We use cookies and similar tracking technologies to enhance your experience on our website. These include: • Essential cookies: Required for the website to function properly (session management, security) • Analytics cookies: Help us understand how visitors interact with our website (anonymised) • Preference cookies: Remember your settings and preferences We do not use advertising or tracking cookies from third-party ad networks. You can control cookie settings through your browser preferences.

Your data is primarily stored and processed in the United Kingdom and European Economic Area. If we need to transfer data outside the UK/EEA, we ensure appropriate safeguards are in place, including: • Standard Contractual Clauses approved by the European Commission • Adequacy decisions where applicable • Binding Corporate Rules where relevant We will always inform you before transferring your data to a jurisdiction outside the UK/EEA.

Under applicable data protection laws (GDPR and UK Data Protection Act 2018), you have the right to: • Access: Request a copy of the personal data we hold about you • Rectification: Request correction of inaccurate or incomplete data • Erasure: Request deletion of your personal data ("right to be forgotten") • Restriction: Request restriction of processing in certain circumstances • Portability: Request your data in a structured, machine-readable format • Objection: Object to processing based on legitimate interests or direct marketing • Automated decisions: Not be subject to decisions based solely on automated processing To exercise these rights, please contact us at [email protected]. We will respond within 30 days.

Our services are not directed to individuals under the age of 16. We do not knowingly collect personal data from children. If we become aware that we have collected personal data from a child without parental consent, we will take steps to delete that information.

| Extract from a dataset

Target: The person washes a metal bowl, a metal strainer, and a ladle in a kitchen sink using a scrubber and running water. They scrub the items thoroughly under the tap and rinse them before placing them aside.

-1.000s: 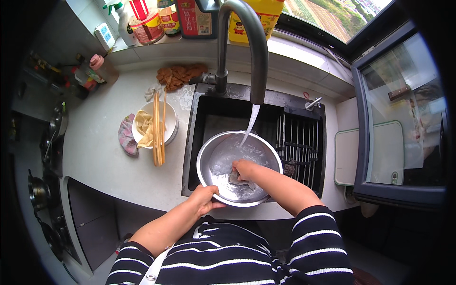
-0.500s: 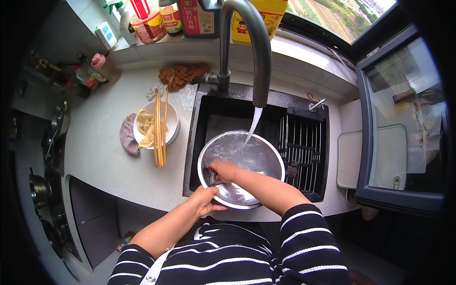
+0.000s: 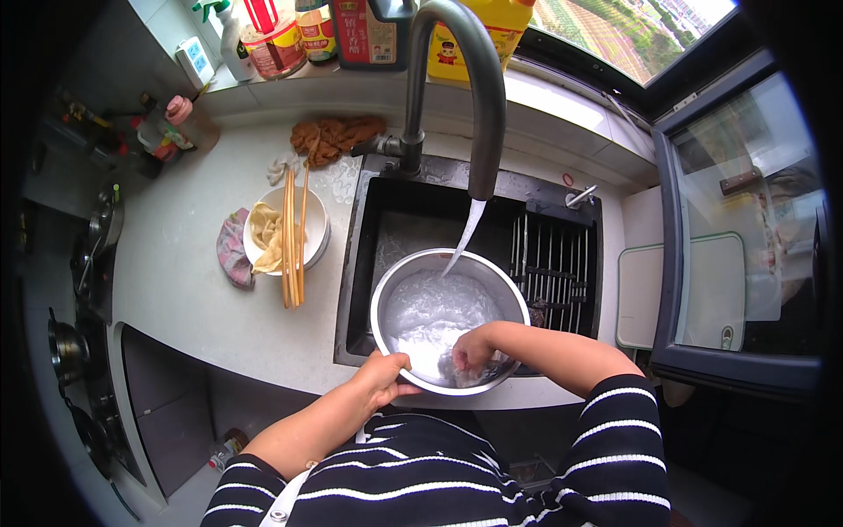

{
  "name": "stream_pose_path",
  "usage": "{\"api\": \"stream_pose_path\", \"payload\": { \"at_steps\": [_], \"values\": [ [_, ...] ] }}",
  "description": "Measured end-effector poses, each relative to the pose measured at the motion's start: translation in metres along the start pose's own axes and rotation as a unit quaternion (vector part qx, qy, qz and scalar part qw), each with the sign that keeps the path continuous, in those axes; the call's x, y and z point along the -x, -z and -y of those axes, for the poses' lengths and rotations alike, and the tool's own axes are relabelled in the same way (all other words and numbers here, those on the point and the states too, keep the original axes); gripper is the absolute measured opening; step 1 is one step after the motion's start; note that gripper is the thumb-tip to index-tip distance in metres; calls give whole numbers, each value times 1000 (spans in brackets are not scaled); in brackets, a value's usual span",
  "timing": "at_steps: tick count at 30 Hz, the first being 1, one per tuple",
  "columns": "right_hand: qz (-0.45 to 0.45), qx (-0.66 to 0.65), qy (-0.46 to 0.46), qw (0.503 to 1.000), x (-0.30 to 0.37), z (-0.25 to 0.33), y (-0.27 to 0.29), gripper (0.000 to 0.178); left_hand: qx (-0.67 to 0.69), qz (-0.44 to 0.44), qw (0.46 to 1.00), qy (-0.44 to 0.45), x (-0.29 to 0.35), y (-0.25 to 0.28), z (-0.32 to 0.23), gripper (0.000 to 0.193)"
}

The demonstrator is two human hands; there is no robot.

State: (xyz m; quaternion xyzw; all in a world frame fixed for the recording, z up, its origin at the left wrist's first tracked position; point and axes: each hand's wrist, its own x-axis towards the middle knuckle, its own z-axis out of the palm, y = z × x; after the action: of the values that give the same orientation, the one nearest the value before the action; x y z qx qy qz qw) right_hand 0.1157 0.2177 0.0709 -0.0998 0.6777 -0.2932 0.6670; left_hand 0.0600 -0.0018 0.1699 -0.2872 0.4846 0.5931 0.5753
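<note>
I've got the left hand [image 3: 385, 378] clamped on the metal bowl [image 3: 381, 318], lower-left rim, frame centre; right hand [image 3: 474, 350] inside it, lower right, blurred, can't tell its grip.

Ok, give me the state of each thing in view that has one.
Faucet, running
Metal bowl, holding rippled water
Left hand, gripping the metal bowl's rim
Right hand, closed on a blurred grey item in the metal bowl
White bowl, holding something pale and crumpled
Chopsticks, lying across the white bowl
Brown cloth, crumpled
Window sash, swung open
</note>
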Motion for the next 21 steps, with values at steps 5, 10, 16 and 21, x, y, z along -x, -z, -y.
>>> {"api": "stream_pose_path", "payload": {
  "at_steps": [5, 10, 16, 21],
  "values": [
    [-167, -467, 278, 823, -30, 82, 8, 29, -50, 11, 999, 16, 7, 4, -8, 45],
    [-647, -362, 277, 612, -45, 97, 69, 43, -35, 8, 999, 21, 4, 6, -14, 42],
    [-792, -233, -22, 563, -40, 62, 108, 35, -60, 14, 998, 24, 6, 6, -11, 39],
    [-732, -273, 66, 621, -70, 85, 71, 39, -59, 23, 998, 29, -2, 10, -9, 37]
  ]
}}
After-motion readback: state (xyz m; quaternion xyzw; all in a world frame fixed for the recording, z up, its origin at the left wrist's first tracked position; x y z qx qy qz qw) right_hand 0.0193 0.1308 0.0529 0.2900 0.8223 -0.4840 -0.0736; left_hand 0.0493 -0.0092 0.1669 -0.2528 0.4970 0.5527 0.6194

We may update this Privacy Policy from time to time to reflect changes in our practices, technology, legal requirements, or other factors. We will notify you of material changes by posting the updated policy on our website with a new "Last Updated" date. Your continued use of our services after changes constitutes acceptance of the updated policy.

If you have any questions about this Privacy Policy or wish to exercise your data protection rights, please contact us at: Data Protection Officer Oplytics.digital Email: [email protected] General enquiries: [email protected] You also have the right to lodge a complaint with the Information Commissioner's Office (ICO) at ico.org.uk if you believe your data protection rights have been violated.